Oleh Veeramalla Anjaiah
"Di dunia yang tidak menentu, kemitraan adalah kekuatan kita dan kerja sama adalah kompas kita." Pernyataan Perdana Menteri India Narendra Modi pada KTT G7 2025 di Kananaskis, Kanada, tidak sekadar mencerminkan aspirasi India; pernyataan tersebut menggarisbawahi paradoks strategis yang menjadi inti dari pertemuan tersebut --- sebuah KTT yang memperlihatkan dunia yang kekurangan koordinasi, keyakinan dan koherensi, lapor situs web Firstpost.
Hal ini tampaknya mencerminkan bahwa kekuatan-kekuatan penting tersebut terpaku oleh gejolak geopolitik --- terutama dalam enam bulan terakhir --- dan relatif tidak melakukan tindakan apa pun.
Apa yang seharusnya menjadi momen tekad demokratis terhadap krisis yang saling terkait --- perang, iklim, kemiskinan, utang, teror dan gangguan teknologi --- sebaliknya, malah memperlihatkan G7 yang membanggakan diri sebagai direktorat dunia dan pembawa bendera tatanan liberal Barat, bergulat dengan disonansi internal dan menyusutnya pengaruh geopolitik serta kemauan strategis untuk kerja sama pembangunan dengan negara-negara berkembang.

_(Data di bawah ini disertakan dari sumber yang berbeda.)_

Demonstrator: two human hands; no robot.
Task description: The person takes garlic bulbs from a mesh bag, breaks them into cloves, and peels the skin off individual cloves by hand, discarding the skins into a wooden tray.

Modi dan Perdana Menteri Kanada Mark Carney mengadakan pertemuan penting di sela-sela KTT G7 di Kananaskis. Menandai kunjungan pertama Modi ke Kanada dalam satu dekade, pertemuan tersebut difokuskan pada perbaikan dan revitalisasi hubungan bilateral yang tegang, lapor surat kabar Times of India.
Kedua pemimpin menekankan nilai-nilai demokrasi bersama dan menguraikan bidang-bidang untuk kerja sama baru dalam perdagangan, energi, teknologi dan sumber daya bersih. Hubungan diplomatik, pembicaraan perdagangan yang ditunda dan pengangkatan kembali komisaris tinggi juga dibahas. Pertemuan ini dipandang sebagai sebuah langkah penting menuju pemulihan kepercayaan dan penguatan hubungan India-Kanada setelah berbulan-bulan penuh ketegangan.
Menurut situs web France24.com, pemimpin India, Ukraina, Meksiko, Afrika Selatan dan Korea Selatan termasuk di antara daftar tamu yang dipilih secara cermat yang disusun pada saat terjadi kekacauan global dan pendekatan baru AS yang radikal terhadap urusan dunia.
Undangan ke KTT telah menjadi bagian dari rutinitas G7, dan negara tuan rumah sering kali memberikan isyarat "selamat datang di klub eksklusif ini", ungkap kantor berita AFP mengutip perkataan Ananya Kumar dari GeoEcomics Tengah.
"Para pemimpin ingin bertemu dengan satu sama lain, dan Anda akan melihat para tamu menjadi bagian dari sebagian besar pekerjaan yang terjadi."
Menurut Firstpost, tidak adanya komunike bersama --- yang pertama sejak 2018 --- bukanlah kesalahan prosedural, tetapi gejala disfungsi yang lebih dalam. Kontrasnya dengan 2024 sangat mencolok.